**Required action:** Where in the data below does the word "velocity" appear? Copy each line that holds it.

Data extracted from a collection:
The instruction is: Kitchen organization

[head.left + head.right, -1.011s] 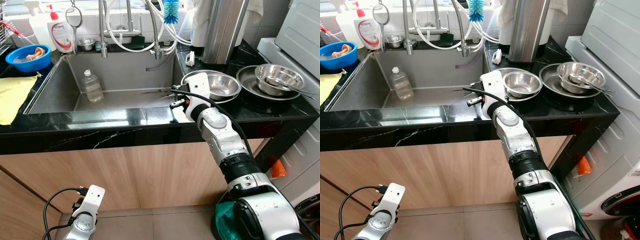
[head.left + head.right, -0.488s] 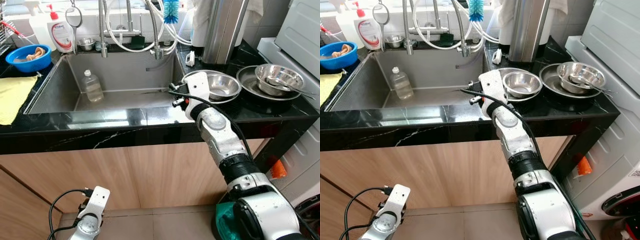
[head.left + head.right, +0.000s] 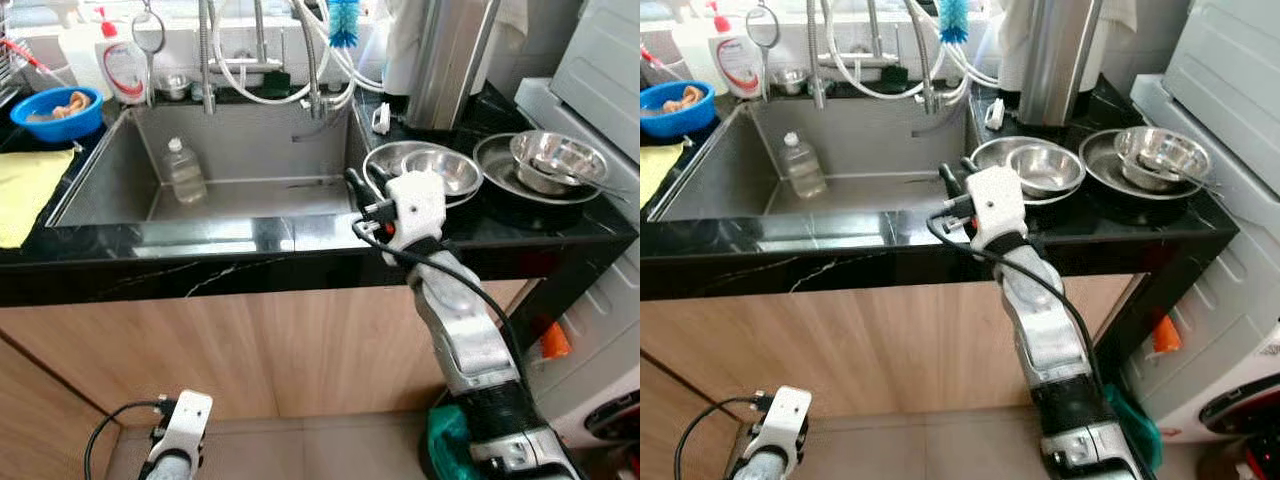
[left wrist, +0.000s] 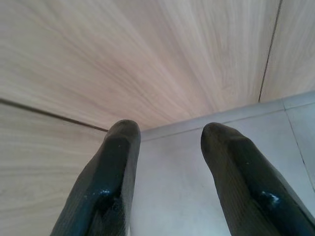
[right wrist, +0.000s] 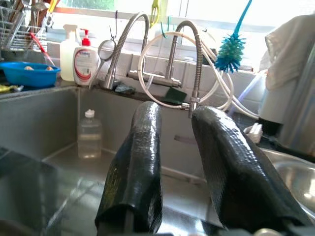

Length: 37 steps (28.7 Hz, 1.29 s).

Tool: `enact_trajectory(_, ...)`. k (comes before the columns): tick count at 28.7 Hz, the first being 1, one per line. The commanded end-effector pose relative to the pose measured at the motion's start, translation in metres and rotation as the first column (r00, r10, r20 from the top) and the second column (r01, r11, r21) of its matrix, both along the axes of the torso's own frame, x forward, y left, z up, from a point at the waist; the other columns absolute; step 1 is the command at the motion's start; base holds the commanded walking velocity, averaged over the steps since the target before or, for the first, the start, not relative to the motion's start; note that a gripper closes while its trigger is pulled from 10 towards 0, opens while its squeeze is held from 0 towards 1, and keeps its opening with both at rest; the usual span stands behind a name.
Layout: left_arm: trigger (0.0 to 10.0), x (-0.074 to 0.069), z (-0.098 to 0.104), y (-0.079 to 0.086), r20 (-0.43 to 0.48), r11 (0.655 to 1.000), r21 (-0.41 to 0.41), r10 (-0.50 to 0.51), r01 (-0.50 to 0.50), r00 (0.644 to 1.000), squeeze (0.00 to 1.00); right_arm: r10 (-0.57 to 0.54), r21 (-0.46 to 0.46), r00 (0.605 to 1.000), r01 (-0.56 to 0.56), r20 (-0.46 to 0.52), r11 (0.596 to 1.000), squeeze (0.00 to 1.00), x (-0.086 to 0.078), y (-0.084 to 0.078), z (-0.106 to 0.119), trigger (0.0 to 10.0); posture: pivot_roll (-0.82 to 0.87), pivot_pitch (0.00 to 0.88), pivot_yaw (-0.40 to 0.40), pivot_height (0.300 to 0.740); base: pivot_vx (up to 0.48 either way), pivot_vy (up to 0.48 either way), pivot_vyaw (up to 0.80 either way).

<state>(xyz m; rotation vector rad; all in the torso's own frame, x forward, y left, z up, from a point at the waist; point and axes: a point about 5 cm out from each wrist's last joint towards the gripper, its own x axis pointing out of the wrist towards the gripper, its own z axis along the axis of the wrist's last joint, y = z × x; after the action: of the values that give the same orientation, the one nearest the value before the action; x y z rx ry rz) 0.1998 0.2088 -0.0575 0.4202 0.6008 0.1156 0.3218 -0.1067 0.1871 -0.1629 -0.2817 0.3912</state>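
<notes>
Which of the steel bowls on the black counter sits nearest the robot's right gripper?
The empty bowl just right of the sink, beside the right gripper. The other bowl sits farther right and holds utensils.

We've got a clear plastic bottle [image 3: 185,172] standing upright in the sink [image 3: 110,170]. Steel bowls [image 3: 440,170] sit nested on the black counter, right of it.

A black marble desk [image 3: 200,262] with white veins runs across the room, a steel sink [image 3: 120,180] sunk into it. Below the desk are pale wood cabinet fronts [image 3: 250,345], then grey floor tiles [image 4: 197,162]. Daylight from a window [image 5: 147,6] behind the sink gleams on the desk.
</notes>
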Motion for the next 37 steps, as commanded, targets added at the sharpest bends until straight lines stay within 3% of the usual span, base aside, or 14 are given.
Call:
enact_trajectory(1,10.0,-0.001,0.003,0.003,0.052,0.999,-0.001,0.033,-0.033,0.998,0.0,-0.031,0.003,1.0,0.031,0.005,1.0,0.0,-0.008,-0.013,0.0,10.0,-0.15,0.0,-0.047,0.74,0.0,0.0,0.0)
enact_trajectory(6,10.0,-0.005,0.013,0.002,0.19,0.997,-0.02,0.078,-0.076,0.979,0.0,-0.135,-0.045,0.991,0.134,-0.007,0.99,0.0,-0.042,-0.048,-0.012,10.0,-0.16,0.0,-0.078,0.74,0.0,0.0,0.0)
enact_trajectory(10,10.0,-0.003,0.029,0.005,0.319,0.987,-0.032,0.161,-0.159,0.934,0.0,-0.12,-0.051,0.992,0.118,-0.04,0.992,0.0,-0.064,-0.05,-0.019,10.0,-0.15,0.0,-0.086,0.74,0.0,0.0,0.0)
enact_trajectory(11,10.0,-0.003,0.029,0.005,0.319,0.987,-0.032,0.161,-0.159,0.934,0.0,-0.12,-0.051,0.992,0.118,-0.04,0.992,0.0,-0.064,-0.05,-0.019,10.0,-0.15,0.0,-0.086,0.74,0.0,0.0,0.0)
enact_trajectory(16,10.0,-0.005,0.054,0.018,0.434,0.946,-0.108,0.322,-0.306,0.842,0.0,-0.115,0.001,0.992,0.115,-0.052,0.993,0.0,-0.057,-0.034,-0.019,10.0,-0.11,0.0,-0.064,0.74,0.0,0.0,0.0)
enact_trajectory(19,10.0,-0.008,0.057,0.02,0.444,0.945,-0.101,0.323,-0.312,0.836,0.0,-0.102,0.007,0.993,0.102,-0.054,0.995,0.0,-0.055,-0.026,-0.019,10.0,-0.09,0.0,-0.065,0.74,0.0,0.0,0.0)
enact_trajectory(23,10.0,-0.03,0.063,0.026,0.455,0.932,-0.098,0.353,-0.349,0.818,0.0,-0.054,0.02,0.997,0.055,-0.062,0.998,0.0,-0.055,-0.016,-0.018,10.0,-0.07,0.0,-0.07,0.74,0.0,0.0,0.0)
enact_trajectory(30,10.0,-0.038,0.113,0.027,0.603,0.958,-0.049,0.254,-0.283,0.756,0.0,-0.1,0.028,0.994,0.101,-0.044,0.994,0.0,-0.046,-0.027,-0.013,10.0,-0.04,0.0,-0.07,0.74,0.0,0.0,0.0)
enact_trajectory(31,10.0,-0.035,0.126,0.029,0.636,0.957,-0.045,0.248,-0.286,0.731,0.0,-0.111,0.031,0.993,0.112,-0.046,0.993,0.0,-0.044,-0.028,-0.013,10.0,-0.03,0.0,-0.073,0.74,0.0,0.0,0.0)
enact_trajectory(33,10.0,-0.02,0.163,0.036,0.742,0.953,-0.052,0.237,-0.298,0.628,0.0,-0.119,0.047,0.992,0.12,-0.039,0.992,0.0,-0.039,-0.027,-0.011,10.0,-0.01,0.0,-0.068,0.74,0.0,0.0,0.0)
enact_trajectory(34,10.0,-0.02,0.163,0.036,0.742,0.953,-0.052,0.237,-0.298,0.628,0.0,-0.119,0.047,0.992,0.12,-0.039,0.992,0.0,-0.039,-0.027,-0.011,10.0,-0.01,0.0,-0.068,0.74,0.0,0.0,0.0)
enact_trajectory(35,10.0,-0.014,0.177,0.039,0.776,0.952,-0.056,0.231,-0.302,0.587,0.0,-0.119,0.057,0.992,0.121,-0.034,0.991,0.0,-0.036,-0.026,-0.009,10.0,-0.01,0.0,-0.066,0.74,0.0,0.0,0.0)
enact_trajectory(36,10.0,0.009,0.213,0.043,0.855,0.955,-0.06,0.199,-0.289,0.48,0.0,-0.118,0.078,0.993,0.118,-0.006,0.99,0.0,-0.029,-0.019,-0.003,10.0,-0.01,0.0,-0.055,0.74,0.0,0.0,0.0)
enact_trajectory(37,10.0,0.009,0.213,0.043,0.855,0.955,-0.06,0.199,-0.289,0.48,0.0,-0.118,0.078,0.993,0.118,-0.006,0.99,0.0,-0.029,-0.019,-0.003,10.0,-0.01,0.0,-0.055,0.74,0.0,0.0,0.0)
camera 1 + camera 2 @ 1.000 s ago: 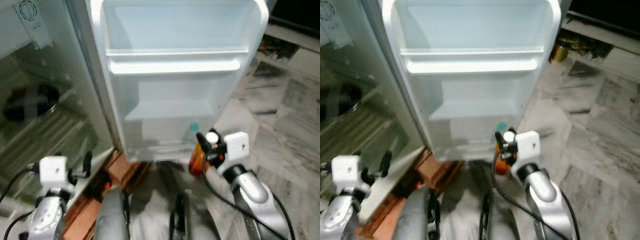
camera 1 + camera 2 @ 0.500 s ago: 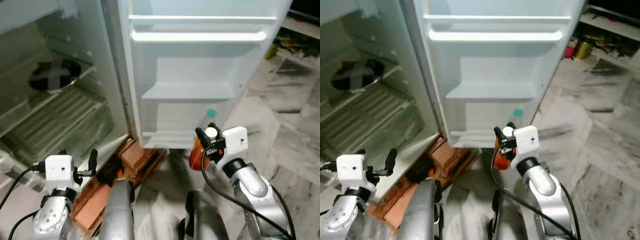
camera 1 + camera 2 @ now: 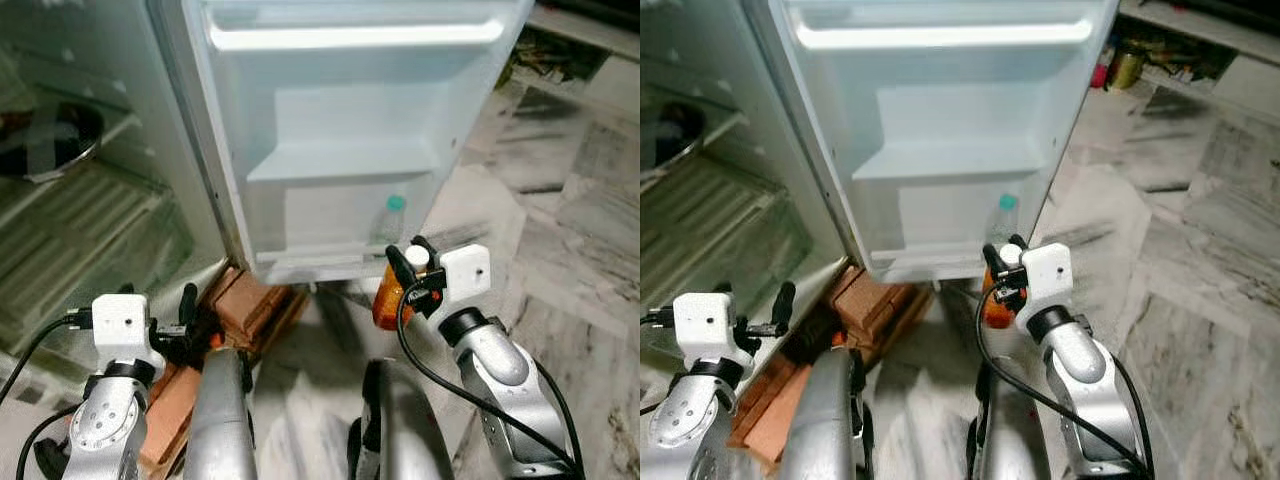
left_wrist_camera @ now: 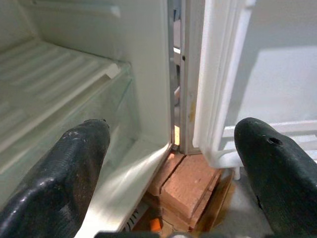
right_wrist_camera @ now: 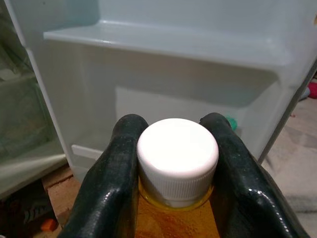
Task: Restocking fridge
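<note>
Restocking in progress, head and wrist views. The right gripper (image 5: 174, 163) is clamped about the neck of an orange bottle (image 3: 388, 298), one black finger (image 5: 110, 183) on either side just beneath the white cap (image 5: 177, 153); the bottle hangs upright, its long axis near vertical, in front of and slightly below the open fridge door (image 3: 340, 130). The relation that governs the coming move: the lowest door shelf (image 3: 325, 255) lies ahead of the held bottle and a little to the robot's left — judged, therefore, a lift-and-forward motion over the shelf's front rail, the bottle kept upright. A clear bottle with a green cap (image 3: 395, 204) already stands at the right end of that shelf, so the free space lies to its left; contact with it is the evident risk. The right arm is the nearer to the door by far. The left gripper (image 4: 173, 163) has its fingers spread wide and holds nothing — it sits low beside the fridge's open compartment (image 4: 64, 79), facing the hinge gap and the bricks (image 4: 190, 186) under the cabinet, and appears idle. Stage, as judged: carried, not yet placed.
</note>
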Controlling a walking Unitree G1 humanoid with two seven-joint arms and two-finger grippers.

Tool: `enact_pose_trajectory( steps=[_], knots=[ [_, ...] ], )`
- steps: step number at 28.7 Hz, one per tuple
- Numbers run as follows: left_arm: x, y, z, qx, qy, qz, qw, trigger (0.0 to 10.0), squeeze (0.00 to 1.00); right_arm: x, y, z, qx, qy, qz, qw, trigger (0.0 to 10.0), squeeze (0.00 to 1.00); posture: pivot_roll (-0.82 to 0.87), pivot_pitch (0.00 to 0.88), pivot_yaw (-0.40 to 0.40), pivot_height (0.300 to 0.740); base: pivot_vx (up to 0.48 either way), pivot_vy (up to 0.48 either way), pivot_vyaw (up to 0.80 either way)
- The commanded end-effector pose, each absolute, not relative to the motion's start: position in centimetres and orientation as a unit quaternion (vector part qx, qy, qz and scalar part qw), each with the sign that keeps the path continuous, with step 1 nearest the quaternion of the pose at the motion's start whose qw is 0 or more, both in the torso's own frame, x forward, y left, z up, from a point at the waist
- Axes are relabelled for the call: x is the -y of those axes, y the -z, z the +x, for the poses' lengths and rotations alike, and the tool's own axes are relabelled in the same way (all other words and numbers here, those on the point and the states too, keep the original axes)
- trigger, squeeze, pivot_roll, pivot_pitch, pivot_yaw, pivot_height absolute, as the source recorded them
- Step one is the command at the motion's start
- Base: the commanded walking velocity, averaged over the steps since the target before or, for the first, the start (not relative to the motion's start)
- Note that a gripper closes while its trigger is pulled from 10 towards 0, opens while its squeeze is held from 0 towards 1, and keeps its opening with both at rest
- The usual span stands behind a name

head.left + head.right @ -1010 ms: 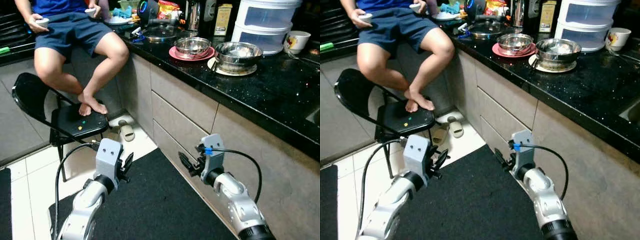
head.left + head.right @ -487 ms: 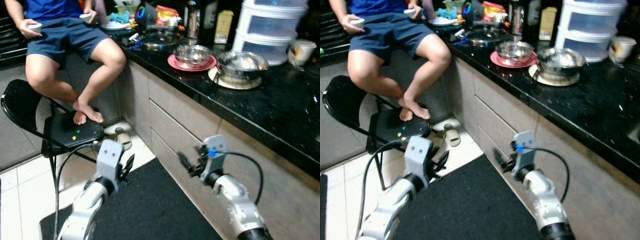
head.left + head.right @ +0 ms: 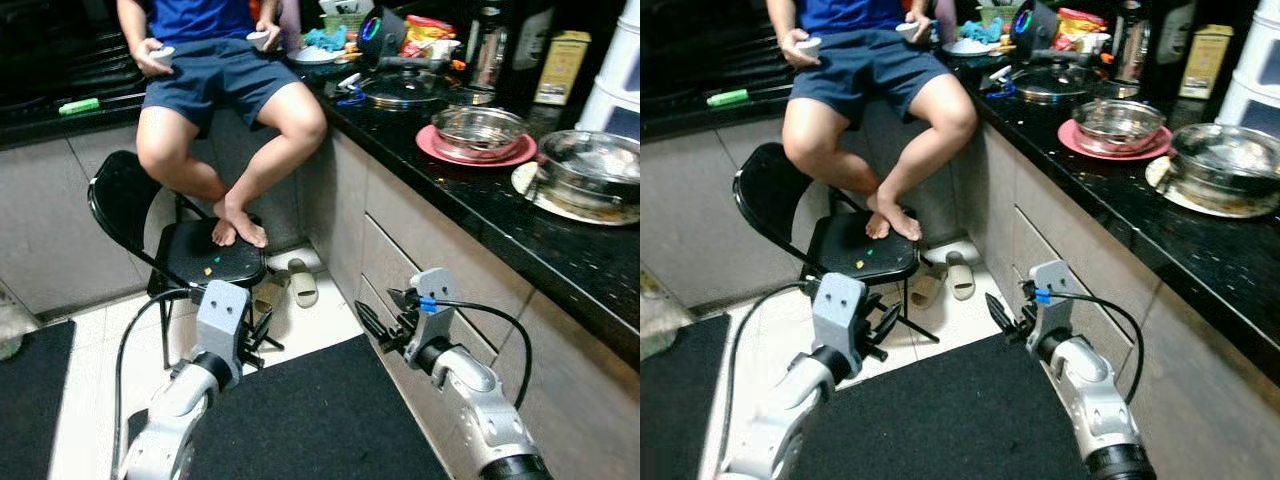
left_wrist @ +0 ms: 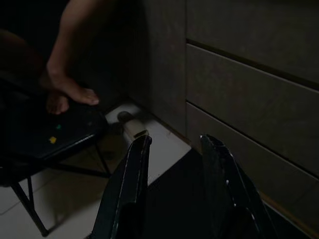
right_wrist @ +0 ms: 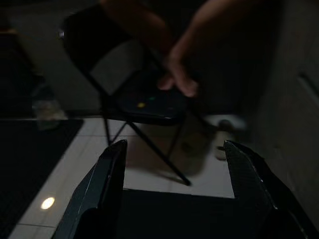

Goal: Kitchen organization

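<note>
**Bowls wait on the counter**

Our left gripper (image 4: pixel 172 189) and right gripper (image 5: pixel 172 194) hang low, fingers apart, holding nothing. The steel bowl (image 3: pixel 480 128) sits on a pink plate (image 3: pixel 432 148) near the counter (image 3: pixel 480 215) edge. It's probably light, hard and slippery; we'd grab its rim.

A seated person in a blue shirt (image 3: pixel 205 15) is cut off above the chest, a white stacked plastic drawer unit (image 3: pixel 622 75) is cropped at the edge, and dim wrist views blur a black folding chair (image 5: pixel 144 102).
</note>
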State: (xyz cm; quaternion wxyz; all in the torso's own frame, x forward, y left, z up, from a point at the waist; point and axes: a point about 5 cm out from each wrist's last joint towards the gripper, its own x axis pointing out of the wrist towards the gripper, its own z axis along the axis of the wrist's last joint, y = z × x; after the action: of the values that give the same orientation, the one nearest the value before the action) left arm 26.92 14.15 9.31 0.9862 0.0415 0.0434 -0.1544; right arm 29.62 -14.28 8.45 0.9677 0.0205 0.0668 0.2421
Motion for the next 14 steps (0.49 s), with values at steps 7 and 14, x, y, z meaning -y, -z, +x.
enact_pose_trajectory(
  steps=[7,14],
  knots=[
    [-14.27,-9.14,27.06,-0.050,0.157,0.048,0.985,10.0,0.00,14.56,-8.63,29.73,-0.060,-0.237,0.032,0.969,10.0,0.00,-0.05,0.000,0.045,0.740,0.324,0.000,0.00],
    [-14.36,-9.15,27.15,-0.050,0.158,0.050,0.985,10.0,0.00,14.51,-8.69,29.82,-0.058,-0.236,0.036,0.969,10.0,0.00,-0.04,0.000,0.047,0.740,0.324,0.000,0.00]
  ],
)
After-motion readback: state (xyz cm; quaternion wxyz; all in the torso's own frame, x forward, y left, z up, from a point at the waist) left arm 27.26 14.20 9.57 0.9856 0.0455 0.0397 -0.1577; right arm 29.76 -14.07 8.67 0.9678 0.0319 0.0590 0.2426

**Exercise result:**
Tool: `enact_trajectory(_, ...)`. k (comes before the columns): tick count at 28.7 Hz, the first being 1, one per line. The commanded end-effector pose relative to the pose measured at the motion's start, translation in metres and rotation as the first column (r00, r10, r20 from the top) and the second column (r01, r11, r21) of its matrix, both along the axes of the torso's own frame, x forward, y left, z up, from a point at the waist; the other columns absolute; step 1 is the command at the motion's start; base holds the commanded walking velocity, averaged over the steps since the target before or, for the first, the start, not relative to the motion's start; note that a gripper closes while its trigger is pulled from 10 towards 0, opens while its squeeze is held from 0 towards 1, and keeps its opening with both at rest; the usual span stands behind a name.
- Base: the commanded walking velocity, averaged over the steps since the target before or, for the first, the start (not relative to the motion's start)

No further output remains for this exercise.